Tuesday morning we woke up to marvel at the colorful sunrise on the bay. Across the water, in Canada, the lights of St. Andrews were still twinkling through the trees.
After breakfast (banana for Ella, pistachio muffin for me), we drove up the highway eight miles and then stopped for a hike on the Devil’s Head Trail towards Brooks Bluff. Before we left Albuquerque I’d scoffed at Ella’s suggestion, er, mandate that we bring along bright orange vests because October was hunting season in Maine. (To make our trip less contentious, I bought an orange hat at the LL Bean store in Freeport.) So imagine my chagrin when we parked at the head of the trail and there was a sign warning us that we weren’t allowed on the trail unless we were wearing orange. Fine. There we were decked out in our orange finery and all I could think about was how the color made us easy targets for the psychopathic hunter, the one who bought his assault rifle for the purpose of turning humans into prey, the one who gave the name of this trail it’s due.

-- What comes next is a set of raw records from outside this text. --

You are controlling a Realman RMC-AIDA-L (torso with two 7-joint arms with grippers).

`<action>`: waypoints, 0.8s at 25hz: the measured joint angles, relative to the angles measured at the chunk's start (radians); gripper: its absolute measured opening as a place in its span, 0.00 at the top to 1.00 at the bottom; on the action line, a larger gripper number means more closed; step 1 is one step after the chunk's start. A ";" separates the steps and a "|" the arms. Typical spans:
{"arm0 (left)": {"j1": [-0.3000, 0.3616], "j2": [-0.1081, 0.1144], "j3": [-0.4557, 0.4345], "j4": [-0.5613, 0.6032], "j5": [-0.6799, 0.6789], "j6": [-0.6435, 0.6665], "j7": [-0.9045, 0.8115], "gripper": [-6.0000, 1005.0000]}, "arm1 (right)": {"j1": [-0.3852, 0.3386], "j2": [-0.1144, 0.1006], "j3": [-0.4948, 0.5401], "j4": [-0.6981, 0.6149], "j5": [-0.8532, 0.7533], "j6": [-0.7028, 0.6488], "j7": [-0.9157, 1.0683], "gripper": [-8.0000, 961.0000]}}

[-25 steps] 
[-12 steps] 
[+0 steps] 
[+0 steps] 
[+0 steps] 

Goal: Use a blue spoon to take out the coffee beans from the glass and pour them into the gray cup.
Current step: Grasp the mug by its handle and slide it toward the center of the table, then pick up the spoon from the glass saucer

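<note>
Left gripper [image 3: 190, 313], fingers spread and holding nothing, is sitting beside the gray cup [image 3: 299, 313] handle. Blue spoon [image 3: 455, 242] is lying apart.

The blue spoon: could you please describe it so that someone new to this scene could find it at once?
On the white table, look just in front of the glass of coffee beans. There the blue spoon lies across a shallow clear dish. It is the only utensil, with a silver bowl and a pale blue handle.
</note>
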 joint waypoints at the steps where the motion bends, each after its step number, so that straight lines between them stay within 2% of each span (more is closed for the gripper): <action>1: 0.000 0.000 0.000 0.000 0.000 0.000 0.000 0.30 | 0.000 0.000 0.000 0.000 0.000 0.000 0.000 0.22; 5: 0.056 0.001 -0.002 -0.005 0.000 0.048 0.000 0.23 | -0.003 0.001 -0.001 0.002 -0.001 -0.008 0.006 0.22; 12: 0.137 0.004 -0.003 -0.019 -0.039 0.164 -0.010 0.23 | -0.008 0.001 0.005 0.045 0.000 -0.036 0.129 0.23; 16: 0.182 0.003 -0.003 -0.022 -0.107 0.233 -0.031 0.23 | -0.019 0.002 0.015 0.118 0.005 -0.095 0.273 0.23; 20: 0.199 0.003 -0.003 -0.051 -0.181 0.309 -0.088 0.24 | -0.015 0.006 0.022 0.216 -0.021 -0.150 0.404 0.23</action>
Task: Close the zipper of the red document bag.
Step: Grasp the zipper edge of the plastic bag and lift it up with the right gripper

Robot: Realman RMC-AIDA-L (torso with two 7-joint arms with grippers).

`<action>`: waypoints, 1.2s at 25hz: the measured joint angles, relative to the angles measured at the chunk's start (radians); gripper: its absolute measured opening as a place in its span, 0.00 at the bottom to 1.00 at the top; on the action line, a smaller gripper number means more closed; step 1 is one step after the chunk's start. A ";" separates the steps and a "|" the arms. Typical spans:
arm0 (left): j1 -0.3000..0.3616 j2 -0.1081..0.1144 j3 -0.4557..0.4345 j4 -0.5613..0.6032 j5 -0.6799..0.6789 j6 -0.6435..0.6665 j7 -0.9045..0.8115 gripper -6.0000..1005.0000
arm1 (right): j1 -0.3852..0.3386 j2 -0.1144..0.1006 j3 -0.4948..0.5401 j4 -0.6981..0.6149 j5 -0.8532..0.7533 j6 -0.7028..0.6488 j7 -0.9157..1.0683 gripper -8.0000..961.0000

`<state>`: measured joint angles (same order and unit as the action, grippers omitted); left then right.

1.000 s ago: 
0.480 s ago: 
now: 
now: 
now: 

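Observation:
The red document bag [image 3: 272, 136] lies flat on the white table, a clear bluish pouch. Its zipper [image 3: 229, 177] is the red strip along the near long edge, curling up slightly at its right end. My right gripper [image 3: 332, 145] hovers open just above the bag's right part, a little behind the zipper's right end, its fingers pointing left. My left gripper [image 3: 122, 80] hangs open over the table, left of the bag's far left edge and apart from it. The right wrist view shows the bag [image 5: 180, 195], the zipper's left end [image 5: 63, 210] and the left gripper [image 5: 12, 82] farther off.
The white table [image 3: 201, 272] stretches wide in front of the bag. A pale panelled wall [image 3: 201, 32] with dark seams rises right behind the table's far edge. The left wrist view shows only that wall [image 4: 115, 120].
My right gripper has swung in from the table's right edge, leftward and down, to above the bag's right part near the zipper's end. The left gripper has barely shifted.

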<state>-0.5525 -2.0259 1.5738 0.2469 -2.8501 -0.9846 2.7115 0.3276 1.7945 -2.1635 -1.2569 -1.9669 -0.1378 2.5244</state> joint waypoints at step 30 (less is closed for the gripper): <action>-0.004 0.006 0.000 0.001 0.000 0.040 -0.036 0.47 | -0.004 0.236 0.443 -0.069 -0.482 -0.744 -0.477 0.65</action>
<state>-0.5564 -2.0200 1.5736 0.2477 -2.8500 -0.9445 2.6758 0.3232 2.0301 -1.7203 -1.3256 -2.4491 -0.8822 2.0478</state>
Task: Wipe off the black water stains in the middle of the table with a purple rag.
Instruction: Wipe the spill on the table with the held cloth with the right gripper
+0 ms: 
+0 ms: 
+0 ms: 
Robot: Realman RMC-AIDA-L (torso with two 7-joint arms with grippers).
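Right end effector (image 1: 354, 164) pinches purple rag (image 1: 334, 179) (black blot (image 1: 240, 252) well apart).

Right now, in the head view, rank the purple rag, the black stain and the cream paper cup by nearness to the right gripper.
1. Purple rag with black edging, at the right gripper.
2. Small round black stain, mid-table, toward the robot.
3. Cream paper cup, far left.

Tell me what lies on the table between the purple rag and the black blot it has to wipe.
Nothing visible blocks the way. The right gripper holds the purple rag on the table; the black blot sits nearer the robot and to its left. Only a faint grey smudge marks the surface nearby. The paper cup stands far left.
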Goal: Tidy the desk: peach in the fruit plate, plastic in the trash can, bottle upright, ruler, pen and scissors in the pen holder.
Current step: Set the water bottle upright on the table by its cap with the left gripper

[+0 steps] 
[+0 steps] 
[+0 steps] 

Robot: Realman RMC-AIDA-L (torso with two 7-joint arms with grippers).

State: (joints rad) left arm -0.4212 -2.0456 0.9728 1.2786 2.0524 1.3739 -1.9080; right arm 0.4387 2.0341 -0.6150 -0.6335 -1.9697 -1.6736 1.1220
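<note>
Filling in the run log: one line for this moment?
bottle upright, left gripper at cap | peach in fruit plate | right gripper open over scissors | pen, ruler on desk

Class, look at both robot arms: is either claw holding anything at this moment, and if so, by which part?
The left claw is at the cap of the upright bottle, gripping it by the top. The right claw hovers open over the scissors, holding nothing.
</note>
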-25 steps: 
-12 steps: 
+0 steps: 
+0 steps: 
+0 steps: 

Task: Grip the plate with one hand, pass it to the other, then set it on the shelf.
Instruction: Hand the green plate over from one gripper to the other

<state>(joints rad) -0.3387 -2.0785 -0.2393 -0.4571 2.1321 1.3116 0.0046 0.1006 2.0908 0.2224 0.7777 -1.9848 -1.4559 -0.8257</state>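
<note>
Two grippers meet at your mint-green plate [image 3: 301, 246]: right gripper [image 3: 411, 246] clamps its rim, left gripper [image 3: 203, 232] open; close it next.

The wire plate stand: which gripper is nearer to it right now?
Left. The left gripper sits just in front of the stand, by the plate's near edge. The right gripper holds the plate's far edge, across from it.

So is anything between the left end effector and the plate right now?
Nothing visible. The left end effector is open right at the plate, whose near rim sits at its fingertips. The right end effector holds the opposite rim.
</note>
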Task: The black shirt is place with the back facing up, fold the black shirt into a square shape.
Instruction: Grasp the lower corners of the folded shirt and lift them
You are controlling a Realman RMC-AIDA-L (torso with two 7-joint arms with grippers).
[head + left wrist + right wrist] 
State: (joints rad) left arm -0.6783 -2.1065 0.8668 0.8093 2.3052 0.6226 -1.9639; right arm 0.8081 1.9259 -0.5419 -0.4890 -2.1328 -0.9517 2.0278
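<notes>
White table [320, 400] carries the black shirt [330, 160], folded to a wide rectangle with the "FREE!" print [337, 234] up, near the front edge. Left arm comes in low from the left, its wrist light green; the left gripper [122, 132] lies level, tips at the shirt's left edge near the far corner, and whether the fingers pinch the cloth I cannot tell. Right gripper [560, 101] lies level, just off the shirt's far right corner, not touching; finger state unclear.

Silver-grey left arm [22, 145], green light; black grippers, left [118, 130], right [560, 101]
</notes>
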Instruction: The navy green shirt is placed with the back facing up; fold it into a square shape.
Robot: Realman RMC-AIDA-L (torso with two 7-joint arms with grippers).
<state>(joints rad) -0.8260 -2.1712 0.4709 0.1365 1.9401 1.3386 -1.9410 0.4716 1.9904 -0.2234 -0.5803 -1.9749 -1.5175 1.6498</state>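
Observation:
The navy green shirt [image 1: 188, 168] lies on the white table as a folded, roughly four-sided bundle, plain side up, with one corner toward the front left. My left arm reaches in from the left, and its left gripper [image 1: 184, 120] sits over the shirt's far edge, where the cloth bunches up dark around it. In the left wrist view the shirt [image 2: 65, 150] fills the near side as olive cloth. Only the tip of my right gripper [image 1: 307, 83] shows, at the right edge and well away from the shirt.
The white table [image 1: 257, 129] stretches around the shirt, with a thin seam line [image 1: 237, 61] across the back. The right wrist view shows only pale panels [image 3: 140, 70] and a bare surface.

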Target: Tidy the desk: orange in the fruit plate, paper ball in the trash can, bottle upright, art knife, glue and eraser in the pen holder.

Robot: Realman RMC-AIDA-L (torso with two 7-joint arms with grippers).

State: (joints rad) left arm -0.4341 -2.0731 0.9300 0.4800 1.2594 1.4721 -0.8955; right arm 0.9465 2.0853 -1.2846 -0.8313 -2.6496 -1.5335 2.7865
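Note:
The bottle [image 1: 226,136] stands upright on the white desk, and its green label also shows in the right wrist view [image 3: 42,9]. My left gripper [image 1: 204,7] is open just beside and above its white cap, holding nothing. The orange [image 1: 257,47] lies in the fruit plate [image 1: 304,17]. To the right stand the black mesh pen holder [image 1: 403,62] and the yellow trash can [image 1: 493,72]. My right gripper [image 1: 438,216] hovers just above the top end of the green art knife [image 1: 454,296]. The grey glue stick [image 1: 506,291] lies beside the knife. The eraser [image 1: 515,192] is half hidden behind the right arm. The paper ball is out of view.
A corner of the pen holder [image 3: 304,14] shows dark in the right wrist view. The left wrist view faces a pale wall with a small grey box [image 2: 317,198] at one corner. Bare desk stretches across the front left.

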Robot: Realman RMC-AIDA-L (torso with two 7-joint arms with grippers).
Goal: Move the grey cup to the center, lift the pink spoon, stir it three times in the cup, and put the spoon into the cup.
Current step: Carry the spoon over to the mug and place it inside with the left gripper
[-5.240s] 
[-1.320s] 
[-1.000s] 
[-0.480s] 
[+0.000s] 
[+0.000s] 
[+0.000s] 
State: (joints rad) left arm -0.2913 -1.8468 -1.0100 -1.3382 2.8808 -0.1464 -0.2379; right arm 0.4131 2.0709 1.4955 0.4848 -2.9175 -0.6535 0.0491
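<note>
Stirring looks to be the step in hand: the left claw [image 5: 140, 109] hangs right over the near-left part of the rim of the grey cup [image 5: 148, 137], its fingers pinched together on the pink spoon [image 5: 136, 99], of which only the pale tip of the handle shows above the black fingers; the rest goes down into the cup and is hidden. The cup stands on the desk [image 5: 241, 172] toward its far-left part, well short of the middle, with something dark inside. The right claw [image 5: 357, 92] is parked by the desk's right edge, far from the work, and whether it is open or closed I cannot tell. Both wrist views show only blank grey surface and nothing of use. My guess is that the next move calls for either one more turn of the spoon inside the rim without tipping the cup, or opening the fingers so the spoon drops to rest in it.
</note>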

Fortunately, as it turned out, we had the trail to ourselves. The gun-wielding psychos had apparently bagged their limit. We were alone on a forest path that was remarkable for its fairyland undergrowth. The base of the birch trees had aprons of spongy green club moss, mouse ear mushrooms grew out of decayed stumps, and patches of bog cranberry lay like snow on the ground. I wasn’t about to miss any of this since the trail was one long arthritic tangle of roots and, if I was to avoid tripping, lowering my gaze was essential.
Before we looped back to our car we got to stop at Brooks Bluff and peek through the branches at the St. Croix River. There was a bench there that had my name on it, but I had to leave it behind. At about this time we heard rifle shots echoing through the woods.
Just because the bench had my name on it didn’t mean I wanted to die there. The bench I wanted to die on was overlooking the Adriatic on the Greek island of Hydra.